[Problem details] Below this task are records; return each one exactly and omit its images.
· · ·
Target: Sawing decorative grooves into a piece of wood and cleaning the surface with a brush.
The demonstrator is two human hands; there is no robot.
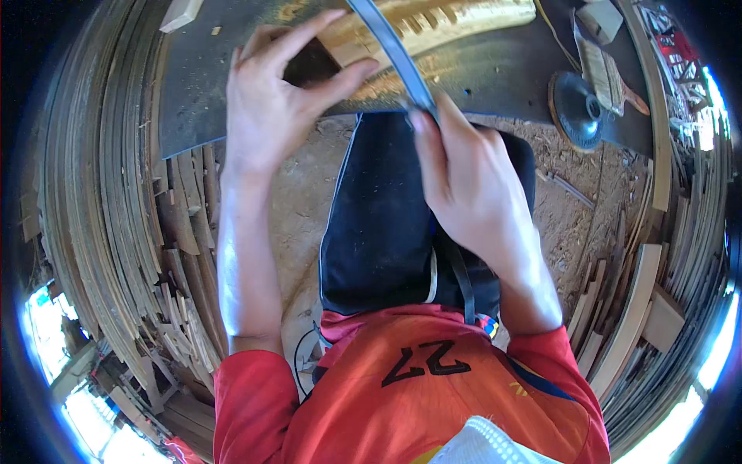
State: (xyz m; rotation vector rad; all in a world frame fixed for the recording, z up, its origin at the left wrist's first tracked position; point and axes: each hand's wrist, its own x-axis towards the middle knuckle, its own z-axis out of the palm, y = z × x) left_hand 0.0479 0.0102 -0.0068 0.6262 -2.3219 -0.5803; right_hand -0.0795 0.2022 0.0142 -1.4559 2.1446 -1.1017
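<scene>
A pale piece of wood (464,17) with a row of carved notches lies on the dark tabletop (479,81) in front of me. My left hand (282,89) is at its left end, thumb and forefinger spread apart; whether they touch the wood I cannot tell. In my right hand (471,162) is a long, flat, grey-blue metal tool (396,54), gripped near its lower end. It slants up and left across the notched wood, and its far end runs out of view. Its exact kind does not show.
On the table's right are a brush (601,77) with a wooden handle, a round black disc (576,112) and a small block (600,20). Another block (181,14) sits at the far left. Stacked boards (100,155) line the left side, and more planks (630,325) stand at right.
</scene>
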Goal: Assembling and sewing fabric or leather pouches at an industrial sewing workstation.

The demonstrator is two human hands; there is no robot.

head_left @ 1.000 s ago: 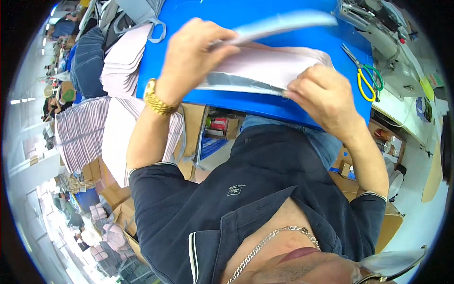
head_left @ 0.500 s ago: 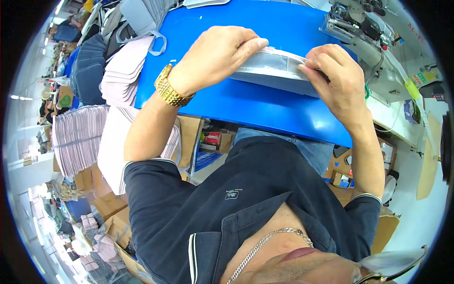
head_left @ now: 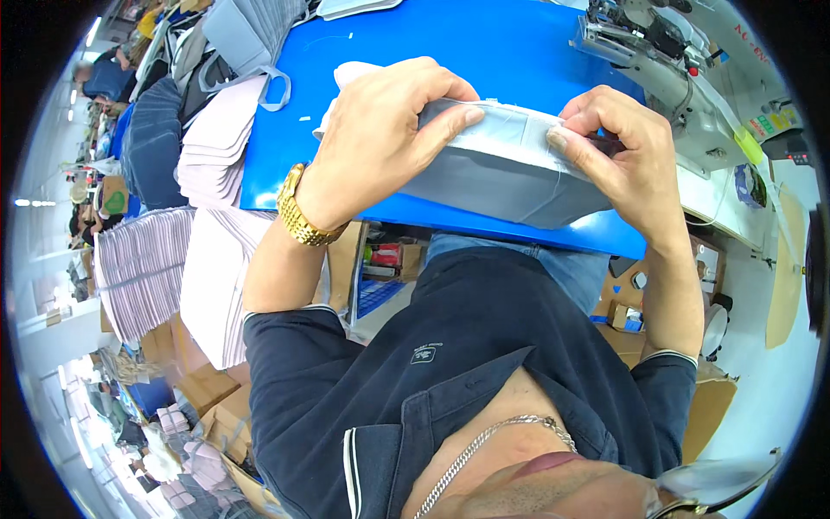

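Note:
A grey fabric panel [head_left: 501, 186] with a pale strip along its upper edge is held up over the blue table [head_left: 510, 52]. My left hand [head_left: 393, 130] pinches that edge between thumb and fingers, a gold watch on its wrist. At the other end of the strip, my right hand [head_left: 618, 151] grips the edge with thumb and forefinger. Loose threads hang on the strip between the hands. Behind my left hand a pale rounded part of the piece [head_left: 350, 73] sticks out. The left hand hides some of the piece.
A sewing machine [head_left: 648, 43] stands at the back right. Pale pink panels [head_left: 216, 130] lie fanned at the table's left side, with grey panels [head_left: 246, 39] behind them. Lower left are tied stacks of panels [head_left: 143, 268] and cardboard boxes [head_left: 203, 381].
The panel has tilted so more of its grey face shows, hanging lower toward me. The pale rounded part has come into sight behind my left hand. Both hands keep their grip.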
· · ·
[Answer to this exercise]
Target: Sawing decorative grooves into a piece of wood and cleaning the surface with a brush.
The demonstrator is two human hands; there is no robot.
State: (xyz m; rotation vector rad; all in a world frame fixed for the recording, z up, its origin at the left wrist's first tracked position; point and axes: each hand's wrist, its own x-axis towards the middle knuckle, its own z-axis out of the palm, y = z × x) left_hand 0.0479 0.0102 -0.0068 0.6262 -2.3219 -0.5803; right_hand -0.0795 0.2022 0.0142 -1.4559 2.1446 -1.1017
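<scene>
A pale piece of wood (464,17) with a row of carved notches lies on the dark tabletop (479,81) in front of me. My left hand (282,89) is at its left end, thumb and forefinger spread apart; whether they touch the wood I cannot tell. In my right hand (471,162) is a long, flat, grey-blue metal tool (396,54), gripped near its lower end. It slants up and left across the notched wood, and its far end runs out of view. Its exact kind does not show.
On the table's right are a brush (601,77) with a wooden handle, a round black disc (576,112) and a small block (600,20). Another block (181,14) sits at the far left. Stacked boards (100,155) line the left side, and more planks (630,325) stand at right.
</scene>
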Goal: Assembling and sewing fabric or leather pouches at an industrial sewing workstation.

The demonstrator is two human hands; there is no robot.

head_left @ 1.000 s ago: 
head_left @ 0.500 s ago: 
head_left @ now: 

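Note:
A grey fabric panel [head_left: 501, 186] with a pale strip along its upper edge is held up over the blue table [head_left: 510, 52]. My left hand [head_left: 393, 130] pinches that edge between thumb and fingers, a gold watch on its wrist. At the other end of the strip, my right hand [head_left: 618, 151] grips the edge with thumb and forefinger. Loose threads hang on the strip between the hands. Behind my left hand a pale rounded part of the piece [head_left: 350, 73] sticks out. The left hand hides some of the piece.
A sewing machine [head_left: 648, 43] stands at the back right. Pale pink panels [head_left: 216, 130] lie fanned at the table's left side, with grey panels [head_left: 246, 39] behind them. Lower left are tied stacks of panels [head_left: 143, 268] and cardboard boxes [head_left: 203, 381].
The panel has tilted so more of its grey face shows, hanging lower toward me. The pale rounded part has come into sight behind my left hand. Both hands keep their grip.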

This output contains the full answer.